A fundamental conflict of interest has been identified by researchers at the University of York, the Institute of Psychiatry, Psychology & Neuroscience (IoPPN) and the University of Newcastle, Australia when the alcohol industry gives policy advice on alcohol consumption.

International research has consistently shown that measures such as increasing price, reducing advertising and reducing availability are effective ways to reduce alcohol-related harm, and yet government alcohol policy hasn't yet responded to this message in England. Instead, policy-makers have been influenced by the alcohol industry, which advocates a ‘harm reduction’ approach that doesn’t aim to reduce overall alcohol consumption in the population. As a result the situation has worsened in England, with alcohol related hospital admissions doubling during that period and other indicators such as liver disease death rates rising in England while they have been falling in other western European countries.
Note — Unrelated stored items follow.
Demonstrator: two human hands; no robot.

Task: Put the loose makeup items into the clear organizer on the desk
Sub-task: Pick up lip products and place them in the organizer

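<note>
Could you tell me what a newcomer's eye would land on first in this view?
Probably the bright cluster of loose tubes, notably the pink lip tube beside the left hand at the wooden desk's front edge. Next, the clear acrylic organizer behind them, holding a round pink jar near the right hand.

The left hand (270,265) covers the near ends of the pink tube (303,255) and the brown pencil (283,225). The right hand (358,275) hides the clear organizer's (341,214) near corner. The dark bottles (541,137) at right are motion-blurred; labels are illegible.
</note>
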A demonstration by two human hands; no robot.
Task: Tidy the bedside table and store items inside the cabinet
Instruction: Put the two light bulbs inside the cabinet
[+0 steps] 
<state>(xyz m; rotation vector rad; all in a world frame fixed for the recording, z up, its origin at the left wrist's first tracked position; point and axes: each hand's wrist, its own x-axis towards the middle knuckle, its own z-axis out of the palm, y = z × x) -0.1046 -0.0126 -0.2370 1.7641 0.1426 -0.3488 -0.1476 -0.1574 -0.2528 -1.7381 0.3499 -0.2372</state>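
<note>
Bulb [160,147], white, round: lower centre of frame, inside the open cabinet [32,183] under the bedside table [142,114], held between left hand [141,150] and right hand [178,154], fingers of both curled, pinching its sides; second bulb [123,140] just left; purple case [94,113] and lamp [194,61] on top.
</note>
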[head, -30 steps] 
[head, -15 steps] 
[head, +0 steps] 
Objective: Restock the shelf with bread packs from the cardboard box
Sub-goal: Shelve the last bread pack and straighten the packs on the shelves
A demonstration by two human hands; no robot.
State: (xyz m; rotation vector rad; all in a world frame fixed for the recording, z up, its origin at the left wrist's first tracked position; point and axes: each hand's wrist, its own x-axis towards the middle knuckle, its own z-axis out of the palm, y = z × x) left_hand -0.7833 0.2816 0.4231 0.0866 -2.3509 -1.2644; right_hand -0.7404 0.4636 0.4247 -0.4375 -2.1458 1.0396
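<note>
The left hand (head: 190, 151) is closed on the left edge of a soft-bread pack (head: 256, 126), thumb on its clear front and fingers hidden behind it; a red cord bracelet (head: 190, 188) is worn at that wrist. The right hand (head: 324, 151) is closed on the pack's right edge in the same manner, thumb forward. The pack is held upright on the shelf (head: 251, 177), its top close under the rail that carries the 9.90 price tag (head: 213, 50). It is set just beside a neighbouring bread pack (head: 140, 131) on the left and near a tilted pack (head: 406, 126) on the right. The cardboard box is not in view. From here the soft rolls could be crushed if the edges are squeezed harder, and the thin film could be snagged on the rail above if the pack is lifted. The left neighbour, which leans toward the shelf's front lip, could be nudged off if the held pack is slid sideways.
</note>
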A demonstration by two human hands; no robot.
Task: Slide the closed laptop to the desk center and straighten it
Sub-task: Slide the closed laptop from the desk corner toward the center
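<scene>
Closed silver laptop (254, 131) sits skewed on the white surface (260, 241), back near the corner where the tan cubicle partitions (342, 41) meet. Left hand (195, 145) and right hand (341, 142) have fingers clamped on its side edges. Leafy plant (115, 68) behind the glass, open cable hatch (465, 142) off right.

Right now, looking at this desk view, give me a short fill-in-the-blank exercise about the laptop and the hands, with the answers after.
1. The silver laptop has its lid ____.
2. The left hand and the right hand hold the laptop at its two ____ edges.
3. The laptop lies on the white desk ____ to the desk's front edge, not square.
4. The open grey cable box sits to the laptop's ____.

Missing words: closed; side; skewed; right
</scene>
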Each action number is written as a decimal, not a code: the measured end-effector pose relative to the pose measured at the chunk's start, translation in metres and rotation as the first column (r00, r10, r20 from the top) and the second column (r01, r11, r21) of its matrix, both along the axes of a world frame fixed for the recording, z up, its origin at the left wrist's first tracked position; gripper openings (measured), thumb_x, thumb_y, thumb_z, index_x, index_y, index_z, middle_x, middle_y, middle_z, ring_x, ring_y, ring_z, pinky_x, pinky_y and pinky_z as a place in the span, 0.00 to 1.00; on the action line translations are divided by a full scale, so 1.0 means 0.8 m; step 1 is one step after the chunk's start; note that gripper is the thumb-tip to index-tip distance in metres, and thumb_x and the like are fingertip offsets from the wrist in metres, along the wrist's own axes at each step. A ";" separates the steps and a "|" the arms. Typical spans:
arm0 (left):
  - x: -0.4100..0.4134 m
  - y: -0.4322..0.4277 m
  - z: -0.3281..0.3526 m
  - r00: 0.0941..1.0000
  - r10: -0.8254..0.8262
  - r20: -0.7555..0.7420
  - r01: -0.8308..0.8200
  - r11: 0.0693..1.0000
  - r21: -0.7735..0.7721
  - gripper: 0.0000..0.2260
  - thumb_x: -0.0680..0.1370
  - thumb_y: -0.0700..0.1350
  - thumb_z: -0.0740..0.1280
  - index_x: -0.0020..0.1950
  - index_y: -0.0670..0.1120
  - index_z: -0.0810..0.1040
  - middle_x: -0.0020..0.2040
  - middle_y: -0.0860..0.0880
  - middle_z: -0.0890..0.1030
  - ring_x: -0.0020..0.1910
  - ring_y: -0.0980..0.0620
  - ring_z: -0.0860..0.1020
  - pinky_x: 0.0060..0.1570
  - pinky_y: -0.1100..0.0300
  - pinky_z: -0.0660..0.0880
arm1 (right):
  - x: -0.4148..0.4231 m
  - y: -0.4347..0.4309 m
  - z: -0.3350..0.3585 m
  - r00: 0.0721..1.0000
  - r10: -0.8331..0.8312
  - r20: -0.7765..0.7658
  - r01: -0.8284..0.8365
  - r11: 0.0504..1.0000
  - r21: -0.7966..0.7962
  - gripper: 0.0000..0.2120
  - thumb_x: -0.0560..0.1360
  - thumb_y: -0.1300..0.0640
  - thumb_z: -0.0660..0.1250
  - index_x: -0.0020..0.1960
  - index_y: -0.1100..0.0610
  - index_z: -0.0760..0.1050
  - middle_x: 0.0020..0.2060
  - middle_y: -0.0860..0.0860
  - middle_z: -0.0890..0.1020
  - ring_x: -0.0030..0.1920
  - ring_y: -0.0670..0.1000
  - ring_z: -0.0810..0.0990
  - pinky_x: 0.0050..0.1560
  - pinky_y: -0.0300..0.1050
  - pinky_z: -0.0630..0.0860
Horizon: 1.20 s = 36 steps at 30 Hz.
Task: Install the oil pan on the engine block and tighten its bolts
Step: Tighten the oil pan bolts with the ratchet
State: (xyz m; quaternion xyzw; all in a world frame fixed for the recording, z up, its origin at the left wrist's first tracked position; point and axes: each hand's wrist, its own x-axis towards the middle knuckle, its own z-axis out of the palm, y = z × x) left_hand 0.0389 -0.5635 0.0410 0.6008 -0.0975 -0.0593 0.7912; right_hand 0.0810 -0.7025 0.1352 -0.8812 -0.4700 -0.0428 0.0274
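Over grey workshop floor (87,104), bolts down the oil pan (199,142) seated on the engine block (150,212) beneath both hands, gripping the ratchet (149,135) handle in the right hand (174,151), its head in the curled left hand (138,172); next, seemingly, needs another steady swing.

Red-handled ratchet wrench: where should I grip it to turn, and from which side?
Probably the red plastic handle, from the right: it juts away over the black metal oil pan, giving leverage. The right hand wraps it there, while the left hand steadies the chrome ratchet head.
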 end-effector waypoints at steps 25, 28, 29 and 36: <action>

In the paper the researchers argue that the alcohol industry has appropriated the concept of harm reduction which was originally developed in the field of illicit drug misuse. This ‘Corporate Capture’ of the concept has been used to undermine effective measures to reduce alcohol related harms and has been presented as an alternative to reducing whole population alcohol consumption.

The report compares tactics of the alcohol industry to those previously used by tobacco industries where doubt is systematically generated on independent evidence to restrict the actions policy-makers can take. They identify the tendency for alcohol industry lobbyists to move the argument into the ‘ideas’ world where harm reduction appears appealing and evidence on efficacy is demoted to being just another consideration alongside whether those who promote public health issues related to alcohol should be caricatured as paternalistic and part of a ‘nanny state’. The minimum unit pricing introduced during the HM Government 2012 alcohol strategy is a case in point as it was welcomed by the public health community for responding to evidence, but dropped in a U-turn on alcohol policy the following year in the context of considerable industry lobbying.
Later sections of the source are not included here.